§ **Activity**: All of the lines below should be output exactly as shown.

--------------------------------

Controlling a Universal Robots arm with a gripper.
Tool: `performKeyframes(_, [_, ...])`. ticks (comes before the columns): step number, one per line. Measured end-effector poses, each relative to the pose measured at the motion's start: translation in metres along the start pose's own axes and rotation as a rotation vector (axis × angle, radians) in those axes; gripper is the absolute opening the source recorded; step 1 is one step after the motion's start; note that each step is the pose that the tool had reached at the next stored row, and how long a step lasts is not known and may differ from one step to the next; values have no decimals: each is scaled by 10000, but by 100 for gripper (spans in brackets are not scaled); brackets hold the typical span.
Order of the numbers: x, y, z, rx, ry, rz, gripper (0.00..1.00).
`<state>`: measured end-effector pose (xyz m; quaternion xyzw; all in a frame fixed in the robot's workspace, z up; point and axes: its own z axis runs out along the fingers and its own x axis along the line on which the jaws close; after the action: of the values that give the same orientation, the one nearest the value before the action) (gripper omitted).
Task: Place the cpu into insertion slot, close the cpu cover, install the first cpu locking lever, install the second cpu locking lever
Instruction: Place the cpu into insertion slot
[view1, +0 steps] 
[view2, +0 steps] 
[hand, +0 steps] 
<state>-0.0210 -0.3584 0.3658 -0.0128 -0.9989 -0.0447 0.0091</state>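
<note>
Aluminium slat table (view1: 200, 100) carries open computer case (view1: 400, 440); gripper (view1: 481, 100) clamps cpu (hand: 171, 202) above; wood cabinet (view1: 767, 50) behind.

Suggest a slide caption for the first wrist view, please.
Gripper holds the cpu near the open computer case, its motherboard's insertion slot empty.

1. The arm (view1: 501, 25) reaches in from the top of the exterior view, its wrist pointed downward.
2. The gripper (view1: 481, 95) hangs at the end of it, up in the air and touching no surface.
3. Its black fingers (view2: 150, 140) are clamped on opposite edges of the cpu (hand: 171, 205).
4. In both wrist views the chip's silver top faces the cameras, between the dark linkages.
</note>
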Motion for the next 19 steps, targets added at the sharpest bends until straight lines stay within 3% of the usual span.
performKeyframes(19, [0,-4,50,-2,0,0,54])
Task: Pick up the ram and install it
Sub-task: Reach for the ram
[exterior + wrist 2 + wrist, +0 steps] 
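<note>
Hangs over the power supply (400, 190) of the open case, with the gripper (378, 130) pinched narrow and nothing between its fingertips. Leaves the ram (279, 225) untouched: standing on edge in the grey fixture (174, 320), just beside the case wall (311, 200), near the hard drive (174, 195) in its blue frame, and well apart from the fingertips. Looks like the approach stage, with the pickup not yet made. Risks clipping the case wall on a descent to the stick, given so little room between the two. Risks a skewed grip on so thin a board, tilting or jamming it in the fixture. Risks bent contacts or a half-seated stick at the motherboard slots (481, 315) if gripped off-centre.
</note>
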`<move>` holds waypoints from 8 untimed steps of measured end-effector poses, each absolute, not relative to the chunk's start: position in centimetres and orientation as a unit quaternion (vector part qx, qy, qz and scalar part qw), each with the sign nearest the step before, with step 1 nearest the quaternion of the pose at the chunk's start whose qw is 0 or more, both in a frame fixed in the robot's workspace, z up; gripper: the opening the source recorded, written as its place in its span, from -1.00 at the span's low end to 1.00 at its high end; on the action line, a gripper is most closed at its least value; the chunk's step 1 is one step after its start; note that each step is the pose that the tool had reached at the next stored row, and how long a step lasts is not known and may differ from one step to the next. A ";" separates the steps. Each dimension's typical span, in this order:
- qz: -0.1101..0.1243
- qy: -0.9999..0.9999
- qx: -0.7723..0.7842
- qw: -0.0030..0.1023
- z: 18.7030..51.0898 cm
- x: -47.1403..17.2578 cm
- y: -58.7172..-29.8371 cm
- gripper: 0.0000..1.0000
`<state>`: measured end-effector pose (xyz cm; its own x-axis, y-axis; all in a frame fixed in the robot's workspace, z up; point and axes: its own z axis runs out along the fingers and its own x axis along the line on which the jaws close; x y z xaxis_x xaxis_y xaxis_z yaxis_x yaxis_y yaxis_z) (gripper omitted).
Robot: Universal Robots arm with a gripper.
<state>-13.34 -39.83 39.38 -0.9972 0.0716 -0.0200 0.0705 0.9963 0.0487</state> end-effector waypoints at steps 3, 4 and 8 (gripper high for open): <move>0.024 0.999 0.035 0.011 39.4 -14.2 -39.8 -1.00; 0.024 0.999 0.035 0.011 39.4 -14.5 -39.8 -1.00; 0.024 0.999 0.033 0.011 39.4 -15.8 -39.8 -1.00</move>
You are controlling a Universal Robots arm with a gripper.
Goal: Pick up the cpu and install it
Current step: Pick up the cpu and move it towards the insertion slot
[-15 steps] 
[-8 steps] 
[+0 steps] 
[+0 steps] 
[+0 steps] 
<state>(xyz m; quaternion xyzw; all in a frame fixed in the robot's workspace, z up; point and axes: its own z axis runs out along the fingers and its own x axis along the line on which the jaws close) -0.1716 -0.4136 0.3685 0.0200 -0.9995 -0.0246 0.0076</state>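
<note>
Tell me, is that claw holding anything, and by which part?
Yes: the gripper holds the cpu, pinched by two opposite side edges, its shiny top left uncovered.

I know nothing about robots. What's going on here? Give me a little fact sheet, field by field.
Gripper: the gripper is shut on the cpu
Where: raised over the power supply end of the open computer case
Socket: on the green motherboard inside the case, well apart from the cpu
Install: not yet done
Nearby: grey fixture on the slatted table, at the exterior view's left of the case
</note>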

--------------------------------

§ **Response to this exercise**:
Controlling a Universal Robots arm with a gripper.
Tool: `performKeyframes(_, [_, ...])`. ticks (comes before the columns): step number, one per line. Measured end-effector poses, each relative to the pose measured at the motion's start: translation in metres along the start pose's own axes and rotation as a rotation vector (axis × angle, radians) in those axes; gripper is the absolute opening the source recorded; step 1 is one step after the motion's start; note that each step is the pose that the tool had reached at the next stored row, and how long a step lasts is not known and may differ from one step to the next; values have no decimals: each is scaled by 10000, but by 100 for gripper (spans in brackets are not scaled); brackets hold the typical span.
Order of the numbers: x, y, z, rx, ry, rz, gripper (0.00..1.00).
`<state>`: measured end-effector pose (xyz m; quaternion xyzw; all in a frame fixed in the robot's workspace, z up; point and axes: its own z axis runs out along the fingers and its own x axis along the line on which the jaws close; after the action: of the values that give the same orientation, the one nearest the value before the action) (gripper omitted).
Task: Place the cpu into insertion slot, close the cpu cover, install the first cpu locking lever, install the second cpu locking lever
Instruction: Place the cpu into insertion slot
[view1, +0 steps] 
[view2, +0 steps] 
[hand, +0 steps] 
<state>-0.0210 -0.3584 0.3658 -0.0128 -0.9989 -0.0447 0.0091</state>
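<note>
Aluminium slat table (view1: 200, 100) carries open computer case (view1: 400, 440); gripper (view1: 481, 100) clamps cpu (hand: 171, 202) above; wood cabinet (view1: 767, 50) behind.

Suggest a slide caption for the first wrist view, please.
Gripper holds the cpu near the open computer case, its motherboard's insertion slot empty.

1. The arm (view1: 501, 25) reaches in from the top of the exterior view, its wrist pointed downward.
2. The gripper (view1: 481, 95) hangs at the end of it, up in the air and touching no surface.
3. Its black fingers (view2: 150, 140) are clamped on opposite edges of the cpu (hand: 171, 205).
4. In both wrist views the chip's silver top faces the cameras, between the dark linkages.
</note>
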Motion for the next 19 steps, targets added at the sharpest bends until straight lines stay within 3% of the usual span.
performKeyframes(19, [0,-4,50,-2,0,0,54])
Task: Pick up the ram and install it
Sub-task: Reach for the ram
[exterior + wrist 2 + wrist, +0 steps] 
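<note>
Hangs over the power supply (400, 190) of the open case, with the gripper (378, 130) pinched narrow and nothing between its fingertips. Leaves the ram (279, 225) untouched: standing on edge in the grey fixture (174, 320), just beside the case wall (311, 200), near the hard drive (174, 195) in its blue frame, and well apart from the fingertips. Looks like the approach stage, with the pickup not yet made. Risks clipping the case wall on a descent to the stick, given so little room between the two. Risks a skewed grip on so thin a board, tilting or jamming it in the fixture. Risks bent contacts or a half-seated stick at the motherboard slots (481, 315) if gripped off-centre.
</note>
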`<move>` holds waypoints from 8 untimed steps of measured end-effector poses, each absolute, not relative to the chunk's start: position in centimetres and orientation as a unit quaternion (vector part qx, qy, qz and scalar part qw), each with the sign nearest the step before, with step 1 nearest the quaternion of the pose at the chunk's start whose qw is 0 or more, both in a frame fixed in the robot's workspace, z up; gripper: the opening the source recorded, written as its place in its span, from -1.00 at the span's low end to 1.00 at its high end; on the action line, a gripper is most closed at its least value; the chunk's step 1 is one step after its start; note that each step is the pose that the tool had reached at the next stored row, and how long a step lasts is not known and may differ from one step to the next. A ";" separates the steps. Each dimension's typical span, in this order:
- qz: -0.1101..0.1243
- qy: -0.9999..0.9999
- qx: -0.7723..0.7842
- qw: -0.0030..0.1023
- z: 18.7030..51.0898 cm
- x: -47.1403..17.2578 cm
- y: -58.7172..-29.8371 cm
- gripper: 0.0000..1.0000
`<state>`: measured end-effector pose (xyz cm; its own x-axis, y-axis; all in a frame fixed in the robot's workspace, z up; point and axes: its own z axis runs out along the fingers and its own x axis along the line on which the jaws close; x y z xaxis_x xaxis_y xaxis_z yaxis_x yaxis_y yaxis_z) (gripper omitted).
Robot: Universal Robots arm with a gripper.
<state>-13.34 -39.83 39.38 -0.9972 0.0716 -0.0200 0.0705 0.9963 0.0487</state> end-effector waypoints at steps 3, 4 and 8 (gripper high for open): <move>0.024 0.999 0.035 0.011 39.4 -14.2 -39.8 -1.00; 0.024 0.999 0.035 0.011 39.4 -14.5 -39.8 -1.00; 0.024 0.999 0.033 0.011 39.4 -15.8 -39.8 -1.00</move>
You are controlling a Universal Robots arm with a gripper.
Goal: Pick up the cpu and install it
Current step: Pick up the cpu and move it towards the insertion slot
[-15 steps] 
[-8 steps] 
[+0 steps] 
[+0 steps] 
[+0 steps] 
<state>(xyz m; quaternion xyzw; all in a frame fixed in the robot's workspace, z up; point and axes: its own z axis runs out along the fingers and its own x axis along the line on which the jaws close) -0.1716 -0.4136 0.3685 0.0200 -0.9995 -0.0246 0.0076</state>
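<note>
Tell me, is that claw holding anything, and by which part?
Yes: the gripper holds the cpu, pinched by two opposite side edges, its shiny top left uncovered.

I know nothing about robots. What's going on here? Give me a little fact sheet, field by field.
Gripper: the gripper is shut on the cpu
Where: raised over the power supply end of the open computer case
Socket: on the green motherboard inside the case, well apart from the cpu
Install: not yet done
Nearby: grey fixture on the slatted table, at the exterior view's left of the case
</note>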

The exercise output is complete.